Here is why: Losing weight takes a herculean, single minded commitment to everything you put in your mouth and every movement you make. And not just this month, until you lose those 10 or 100 pounds, you will need to focus on it for the rest of your life. Every nibble of cheese, every sip of wine, each brownie or sizzle of steak will make your mouth water and you will have to resist.

If you have 100 pounds to lose, you need to know what is involved in not only to taking that weight off, but keeping it off. For you, the benefits will be huge but you really want your resolution to be to "seek help to lose weight." You need more than new recipes. You need new tools, new thoughts, a plan of action, greater support and some insight into why this happened. Your key to success will be realizing that your body wants to stay fat but your mind, your life and your loved ones don't want to see you suffer any more. Any or all of these reasons will need to be strong enough to pull you through.

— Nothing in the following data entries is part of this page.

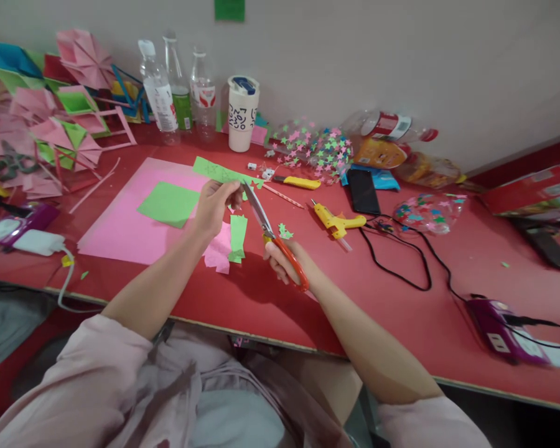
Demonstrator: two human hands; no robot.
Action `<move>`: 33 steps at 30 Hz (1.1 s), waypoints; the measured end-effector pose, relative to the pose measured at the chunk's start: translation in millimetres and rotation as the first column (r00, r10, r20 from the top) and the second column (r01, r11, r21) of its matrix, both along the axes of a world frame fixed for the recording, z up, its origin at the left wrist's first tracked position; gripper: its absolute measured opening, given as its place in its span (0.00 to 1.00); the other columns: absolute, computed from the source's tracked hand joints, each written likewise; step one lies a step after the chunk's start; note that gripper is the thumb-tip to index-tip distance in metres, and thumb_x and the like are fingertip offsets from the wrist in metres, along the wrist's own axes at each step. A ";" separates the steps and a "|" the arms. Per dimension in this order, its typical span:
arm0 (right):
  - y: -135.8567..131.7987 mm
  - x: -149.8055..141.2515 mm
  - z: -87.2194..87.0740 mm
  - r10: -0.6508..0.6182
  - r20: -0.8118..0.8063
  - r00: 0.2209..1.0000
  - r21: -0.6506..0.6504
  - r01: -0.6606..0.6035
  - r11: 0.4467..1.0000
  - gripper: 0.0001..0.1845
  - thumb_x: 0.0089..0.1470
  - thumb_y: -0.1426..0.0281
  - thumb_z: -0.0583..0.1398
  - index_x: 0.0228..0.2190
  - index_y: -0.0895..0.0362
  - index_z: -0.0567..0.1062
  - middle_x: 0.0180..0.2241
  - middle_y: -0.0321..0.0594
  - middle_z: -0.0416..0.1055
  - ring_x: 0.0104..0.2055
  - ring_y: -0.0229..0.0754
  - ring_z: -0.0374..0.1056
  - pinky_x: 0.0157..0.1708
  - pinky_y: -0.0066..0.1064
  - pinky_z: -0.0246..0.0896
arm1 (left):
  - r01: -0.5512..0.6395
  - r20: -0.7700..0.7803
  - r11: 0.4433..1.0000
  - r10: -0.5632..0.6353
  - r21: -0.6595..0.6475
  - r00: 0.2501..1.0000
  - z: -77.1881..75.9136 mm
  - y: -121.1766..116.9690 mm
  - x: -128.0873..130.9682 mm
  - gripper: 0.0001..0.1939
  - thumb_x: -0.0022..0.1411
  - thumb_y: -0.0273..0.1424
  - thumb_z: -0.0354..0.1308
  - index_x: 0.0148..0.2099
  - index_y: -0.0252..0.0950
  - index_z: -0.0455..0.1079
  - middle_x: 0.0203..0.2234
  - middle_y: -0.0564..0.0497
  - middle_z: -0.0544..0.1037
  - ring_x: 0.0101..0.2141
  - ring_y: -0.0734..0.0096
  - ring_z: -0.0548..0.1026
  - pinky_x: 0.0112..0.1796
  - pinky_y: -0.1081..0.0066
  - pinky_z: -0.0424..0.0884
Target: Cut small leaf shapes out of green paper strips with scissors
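Our right hand curls around the orange-handled scissors above the red table, their long axis slanting away and leftward to tips just beside our left hand, its fingers bunched near the green strip, though we cannot tell whether they grip it.

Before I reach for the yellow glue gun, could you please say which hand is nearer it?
Right: the right hand sits left of the glue gun, toward the person; the left hand is farther left.

Orange-handled scissors, green strip, pink sheet, red table
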State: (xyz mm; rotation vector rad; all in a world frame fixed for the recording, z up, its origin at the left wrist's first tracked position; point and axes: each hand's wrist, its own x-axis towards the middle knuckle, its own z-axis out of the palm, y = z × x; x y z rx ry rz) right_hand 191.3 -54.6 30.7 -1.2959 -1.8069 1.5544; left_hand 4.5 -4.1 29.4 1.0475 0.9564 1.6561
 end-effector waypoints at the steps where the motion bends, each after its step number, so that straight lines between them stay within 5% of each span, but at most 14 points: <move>1: 0.2 0.2 -0.7 0.004 -0.012 1.000 -0.008 -0.004 1.000 0.24 0.51 0.47 0.53 0.23 0.56 0.63 0.09 0.24 0.52 0.09 0.29 0.51 0.13 0.24 0.54 | 0.007 0.004 1.000 -0.007 0.002 1.000 -0.3 0.1 -0.2 0.12 0.54 0.28 0.53 0.19 0.35 0.66 0.12 0.56 0.68 0.16 0.84 0.64 0.19 0.79 0.61; 33: 0.2 -2.3 1.6 -0.015 -0.021 1.000 -0.038 0.014 0.999 0.25 0.50 0.45 0.52 0.23 0.55 0.63 0.08 0.25 0.53 0.08 0.29 0.50 0.12 0.23 0.53 | -0.011 -0.052 1.000 0.011 0.006 0.999 -2.9 2.5 -0.5 0.13 0.56 0.32 0.53 0.20 0.35 0.65 0.14 0.56 0.68 0.17 0.83 0.64 0.21 0.77 0.62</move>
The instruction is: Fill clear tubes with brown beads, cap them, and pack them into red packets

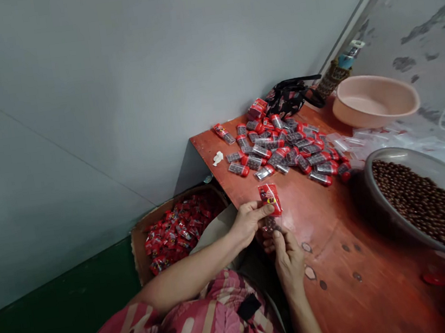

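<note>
My left hand (249,220) pinches the red top of a small clear packet (270,199) over the near edge of a red-brown table (332,250). My right hand (287,256) is closed just below it, fingertips at the packet's lower clear part, where dark round pieces show. A pile of several filled red-and-clear packets (286,150) lies farther back on the table. A large metal bowl of dark brown round candies (424,203) stands at the right.
A cardboard box full of red packets (176,232) sits on the floor left of the table. A pink plastic basin (373,100), a black bag (290,94) and loose clear wrappers (366,139) are at the back. A grey wall rises behind.
</note>
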The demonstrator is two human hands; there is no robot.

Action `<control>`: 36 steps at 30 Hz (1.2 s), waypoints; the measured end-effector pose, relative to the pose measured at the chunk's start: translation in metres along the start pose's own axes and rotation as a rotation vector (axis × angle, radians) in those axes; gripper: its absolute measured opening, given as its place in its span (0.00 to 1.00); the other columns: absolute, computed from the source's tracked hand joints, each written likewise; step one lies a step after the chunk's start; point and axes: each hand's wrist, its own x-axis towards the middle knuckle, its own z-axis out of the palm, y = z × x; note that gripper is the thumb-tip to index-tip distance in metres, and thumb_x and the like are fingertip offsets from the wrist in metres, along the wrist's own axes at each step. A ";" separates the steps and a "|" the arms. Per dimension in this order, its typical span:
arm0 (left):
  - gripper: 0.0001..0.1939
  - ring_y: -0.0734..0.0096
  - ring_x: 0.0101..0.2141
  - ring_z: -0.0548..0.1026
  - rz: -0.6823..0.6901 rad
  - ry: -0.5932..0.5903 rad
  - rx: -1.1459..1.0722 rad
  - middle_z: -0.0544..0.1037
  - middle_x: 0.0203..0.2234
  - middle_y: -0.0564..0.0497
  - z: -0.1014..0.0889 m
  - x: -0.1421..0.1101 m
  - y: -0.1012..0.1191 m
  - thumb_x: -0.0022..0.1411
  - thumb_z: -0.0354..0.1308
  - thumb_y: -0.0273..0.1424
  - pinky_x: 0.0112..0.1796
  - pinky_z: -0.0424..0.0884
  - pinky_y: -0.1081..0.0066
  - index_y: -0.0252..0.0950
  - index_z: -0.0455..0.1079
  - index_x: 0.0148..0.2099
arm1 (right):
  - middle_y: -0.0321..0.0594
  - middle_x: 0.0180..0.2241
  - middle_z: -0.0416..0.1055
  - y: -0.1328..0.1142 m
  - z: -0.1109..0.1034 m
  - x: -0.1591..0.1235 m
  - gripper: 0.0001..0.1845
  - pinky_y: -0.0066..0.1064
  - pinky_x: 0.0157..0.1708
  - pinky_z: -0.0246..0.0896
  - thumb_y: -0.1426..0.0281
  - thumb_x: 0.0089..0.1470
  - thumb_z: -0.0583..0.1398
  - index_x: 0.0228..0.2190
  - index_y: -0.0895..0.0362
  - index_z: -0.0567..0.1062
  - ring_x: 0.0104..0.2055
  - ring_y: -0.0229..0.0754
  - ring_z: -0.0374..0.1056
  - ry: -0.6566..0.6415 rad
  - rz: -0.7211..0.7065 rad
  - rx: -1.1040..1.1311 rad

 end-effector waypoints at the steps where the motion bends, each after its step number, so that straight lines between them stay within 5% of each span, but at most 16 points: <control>1: 0.17 0.80 0.17 0.67 -0.015 -0.005 0.028 0.72 0.18 0.51 -0.001 0.000 -0.001 0.42 0.67 0.35 0.19 0.60 0.78 0.27 0.70 0.29 | 0.35 0.22 0.70 0.000 0.000 0.000 0.17 0.27 0.22 0.61 0.58 0.51 0.55 0.36 0.58 0.70 0.20 0.36 0.65 0.005 -0.011 -0.007; 8: 0.17 0.79 0.13 0.65 -0.121 -0.084 0.174 0.71 0.16 0.52 -0.008 0.003 0.000 0.44 0.64 0.38 0.15 0.57 0.77 0.28 0.70 0.29 | 0.37 0.24 0.71 0.005 0.001 0.001 0.15 0.25 0.19 0.59 0.59 0.53 0.53 0.30 0.58 0.70 0.20 0.34 0.63 -0.145 0.078 0.293; 13: 0.16 0.78 0.18 0.69 -0.075 -0.013 0.197 0.73 0.19 0.50 -0.004 0.002 0.003 0.40 0.67 0.35 0.22 0.64 0.76 0.26 0.71 0.27 | 0.36 0.22 0.70 0.004 0.000 0.001 0.16 0.27 0.21 0.61 0.59 0.51 0.56 0.35 0.59 0.71 0.21 0.36 0.64 0.021 -0.001 0.103; 19: 0.17 0.80 0.13 0.64 -0.115 -0.045 0.198 0.70 0.15 0.52 0.000 -0.004 0.004 0.41 0.65 0.38 0.16 0.57 0.77 0.27 0.68 0.24 | 0.34 0.22 0.69 0.009 0.002 0.003 0.15 0.25 0.19 0.61 0.61 0.51 0.57 0.37 0.57 0.67 0.19 0.33 0.64 -0.040 0.059 0.360; 25: 0.17 0.79 0.16 0.67 -0.051 0.033 0.091 0.71 0.17 0.51 0.002 -0.005 -0.002 0.41 0.66 0.36 0.20 0.60 0.77 0.27 0.68 0.26 | 0.38 0.30 0.71 0.006 0.000 -0.001 0.15 0.27 0.25 0.64 0.63 0.48 0.60 0.36 0.57 0.69 0.25 0.36 0.67 0.089 -0.096 0.096; 31: 0.18 0.80 0.13 0.63 -0.147 -0.128 0.135 0.70 0.15 0.50 -0.007 -0.006 -0.003 0.43 0.65 0.38 0.16 0.57 0.76 0.25 0.70 0.28 | 0.33 0.22 0.70 0.001 0.004 0.000 0.12 0.24 0.18 0.59 0.62 0.49 0.59 0.33 0.57 0.66 0.17 0.32 0.62 -0.025 0.075 0.457; 36: 0.17 0.78 0.17 0.67 -0.096 -0.048 0.107 0.72 0.19 0.48 -0.004 -0.006 0.004 0.41 0.66 0.37 0.20 0.61 0.76 0.26 0.71 0.27 | 0.36 0.26 0.71 0.002 0.002 -0.002 0.15 0.27 0.22 0.63 0.62 0.48 0.59 0.36 0.57 0.68 0.22 0.35 0.66 0.043 -0.011 0.212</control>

You need to know what you are getting into and that you may need superhuman powers to keep it off. Mobility and quality of life will improve when you do.

If you have five or 10 pounds to lose (and they are the same pounds that you wanted to lose last year or did lose and found again) you may be better off committing to never gaining another ounce. Shedding the 10 pounds may make you feel better but every time you do so your body adjusts accordingly. This makes it harder each passing year. Tighten the ship and learn to love what you have got (those in the other categories think your problem is vanity anyway). Better to improve the types of food from which you obtain calories, make every calorie healthier and every cell in your body will thank you.

If you are like most of the population who has between 10 and 90 to lose, substitute your vague "lose weight" resolution for this much clearer, sounder approach: Lose 10 per cent of your total body weight. There is good evidence that this will give you the most health benefits and be the easiest loss to retain.

There are universal tips and tricks to keep calories low and help manage your brain's and body's expectations of fuel. After all, you gave your body and brain more and now they are getting less, it is only human to push back. You, your habits, your environment and your attitudes will all have to change. It is not about what is on the plate! It is about what your biology thinks should be on the plate.

Make this year, the year that you change THAT and you will be getting somewhere.